In a brief response yesterday, Tama Farmers Trust chief executive officer Nixon Lita said they will review  the situation to chart the way forward.

“So far, we have had no protests since the Chinkhoma one last week. So far, prices are good, all grades are being bought at above the set minimum prices. Higher quality leaf is being rewarded more than lower quality,” he said.

TC spokesperson Telephorus Chigwenembe was not immediately available for comment, but in an earlier statement, he said there is no minimum price for the country’s tobacco as each grade has its own minimum.
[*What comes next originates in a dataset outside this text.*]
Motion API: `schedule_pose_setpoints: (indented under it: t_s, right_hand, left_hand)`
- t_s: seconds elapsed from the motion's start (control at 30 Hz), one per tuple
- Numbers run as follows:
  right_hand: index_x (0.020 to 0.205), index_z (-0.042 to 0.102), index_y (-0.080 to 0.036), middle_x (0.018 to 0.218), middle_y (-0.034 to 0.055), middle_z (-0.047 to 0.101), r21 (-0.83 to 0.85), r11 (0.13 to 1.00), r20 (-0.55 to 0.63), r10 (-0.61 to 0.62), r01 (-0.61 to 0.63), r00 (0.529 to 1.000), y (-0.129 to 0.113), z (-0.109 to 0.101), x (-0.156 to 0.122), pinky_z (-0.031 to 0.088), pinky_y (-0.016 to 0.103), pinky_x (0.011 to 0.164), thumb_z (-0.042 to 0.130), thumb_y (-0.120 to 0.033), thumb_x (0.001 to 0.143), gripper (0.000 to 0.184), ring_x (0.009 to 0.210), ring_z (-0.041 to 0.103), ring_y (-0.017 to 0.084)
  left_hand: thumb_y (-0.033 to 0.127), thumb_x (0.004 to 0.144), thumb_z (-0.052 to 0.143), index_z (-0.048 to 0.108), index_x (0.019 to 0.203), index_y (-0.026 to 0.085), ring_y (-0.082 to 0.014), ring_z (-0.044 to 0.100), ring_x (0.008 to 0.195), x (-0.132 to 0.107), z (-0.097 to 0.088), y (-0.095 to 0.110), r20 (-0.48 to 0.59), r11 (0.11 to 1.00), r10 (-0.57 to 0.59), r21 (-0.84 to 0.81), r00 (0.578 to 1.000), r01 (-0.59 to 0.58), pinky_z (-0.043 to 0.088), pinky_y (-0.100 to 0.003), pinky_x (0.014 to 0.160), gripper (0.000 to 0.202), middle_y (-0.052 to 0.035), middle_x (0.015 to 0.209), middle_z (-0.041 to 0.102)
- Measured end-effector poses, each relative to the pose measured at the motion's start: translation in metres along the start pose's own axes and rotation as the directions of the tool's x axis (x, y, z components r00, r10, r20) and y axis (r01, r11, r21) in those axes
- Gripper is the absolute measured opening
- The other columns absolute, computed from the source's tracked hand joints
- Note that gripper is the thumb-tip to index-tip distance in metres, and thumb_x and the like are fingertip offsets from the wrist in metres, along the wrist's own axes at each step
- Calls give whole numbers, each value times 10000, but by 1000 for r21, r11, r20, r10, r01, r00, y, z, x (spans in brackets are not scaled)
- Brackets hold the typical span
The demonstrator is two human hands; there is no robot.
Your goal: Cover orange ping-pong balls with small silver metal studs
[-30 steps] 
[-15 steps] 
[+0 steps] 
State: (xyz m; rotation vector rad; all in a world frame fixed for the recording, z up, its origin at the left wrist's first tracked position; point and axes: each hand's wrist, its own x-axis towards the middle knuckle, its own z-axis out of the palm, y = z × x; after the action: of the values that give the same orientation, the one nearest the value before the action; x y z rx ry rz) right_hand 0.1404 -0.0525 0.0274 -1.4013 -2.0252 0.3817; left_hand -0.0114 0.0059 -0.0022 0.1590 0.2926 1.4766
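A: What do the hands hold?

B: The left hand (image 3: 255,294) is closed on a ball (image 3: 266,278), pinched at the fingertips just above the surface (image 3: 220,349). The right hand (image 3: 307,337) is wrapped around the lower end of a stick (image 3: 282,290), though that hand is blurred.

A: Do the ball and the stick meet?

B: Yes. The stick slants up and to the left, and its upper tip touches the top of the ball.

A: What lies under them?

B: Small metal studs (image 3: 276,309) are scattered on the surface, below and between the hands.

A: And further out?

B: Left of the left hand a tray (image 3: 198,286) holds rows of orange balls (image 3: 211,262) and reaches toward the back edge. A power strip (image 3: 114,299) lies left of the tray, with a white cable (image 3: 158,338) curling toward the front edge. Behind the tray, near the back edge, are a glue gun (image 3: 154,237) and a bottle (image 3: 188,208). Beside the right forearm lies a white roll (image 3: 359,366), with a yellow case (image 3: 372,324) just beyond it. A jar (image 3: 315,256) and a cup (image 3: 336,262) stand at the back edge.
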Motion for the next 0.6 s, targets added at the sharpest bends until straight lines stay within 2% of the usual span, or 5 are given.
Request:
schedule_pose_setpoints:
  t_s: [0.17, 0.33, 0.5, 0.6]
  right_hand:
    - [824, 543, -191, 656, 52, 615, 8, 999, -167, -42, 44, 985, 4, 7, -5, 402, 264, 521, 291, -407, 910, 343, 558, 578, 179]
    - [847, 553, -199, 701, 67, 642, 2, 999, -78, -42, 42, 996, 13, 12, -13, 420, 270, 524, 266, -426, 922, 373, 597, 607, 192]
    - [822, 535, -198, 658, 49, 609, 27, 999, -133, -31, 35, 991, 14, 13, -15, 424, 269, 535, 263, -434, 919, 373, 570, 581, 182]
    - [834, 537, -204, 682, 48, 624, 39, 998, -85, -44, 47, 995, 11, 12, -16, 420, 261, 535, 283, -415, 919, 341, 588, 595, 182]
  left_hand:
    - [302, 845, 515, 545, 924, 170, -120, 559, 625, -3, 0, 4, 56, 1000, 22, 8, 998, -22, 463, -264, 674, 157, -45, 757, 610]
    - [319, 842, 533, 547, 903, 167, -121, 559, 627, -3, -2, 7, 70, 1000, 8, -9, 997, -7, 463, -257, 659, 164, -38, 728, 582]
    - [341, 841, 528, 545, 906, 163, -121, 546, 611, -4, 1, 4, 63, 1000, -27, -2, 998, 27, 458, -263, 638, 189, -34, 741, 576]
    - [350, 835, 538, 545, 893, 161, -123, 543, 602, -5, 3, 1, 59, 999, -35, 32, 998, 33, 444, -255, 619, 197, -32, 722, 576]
He said: “In Malawi, there are 52 grades for burley tobacco; 99 for flue-cured and virginia and 48 grades for dark-fired tobacco. A minimum price is set for each of these grades. This means there are 199 minimum prices of Malawi tobacco.”

Meanwhile, agriculture and economic experts have warned that low tobacco prices and the country’s continued dependence on the leaf for foreign exchange, poses economic challenges.

Mwapata Institute research fellow Christone Nyondo said in an interview on Tuesday that if prices offered at the tobacco floors persist, they could harm the country’s foreign exchange reserves and trade balance.

He said this means that the Reserve Bank of Malawi may find it challenging to stabilise the kwacha, leading to increased import prices for essentials such as fuel, fertiliser and medicines.

“The market structure is dominated by an oligopoly. Buyers can collude to maintain low prices while farmers, especially smallholders, have little bargaining power,” said Nyondo.

On his part, agriculture policy development expert Tamani Nkhono-Mvula, warned that if such pricing patterns persist, the country’s fragile macroeconomic position could worsen.

“The government should strengthen farmer cooperatives and create transparent price-setting mechanisms. Otherwise, farmers remain at the mercy of market forces beyond their control,” he said.

Last season, Malawi earned $396 million (about K693 billion) after selling 133 million kg of tobacco at an average price of $2.98 (about K5 217) per kg.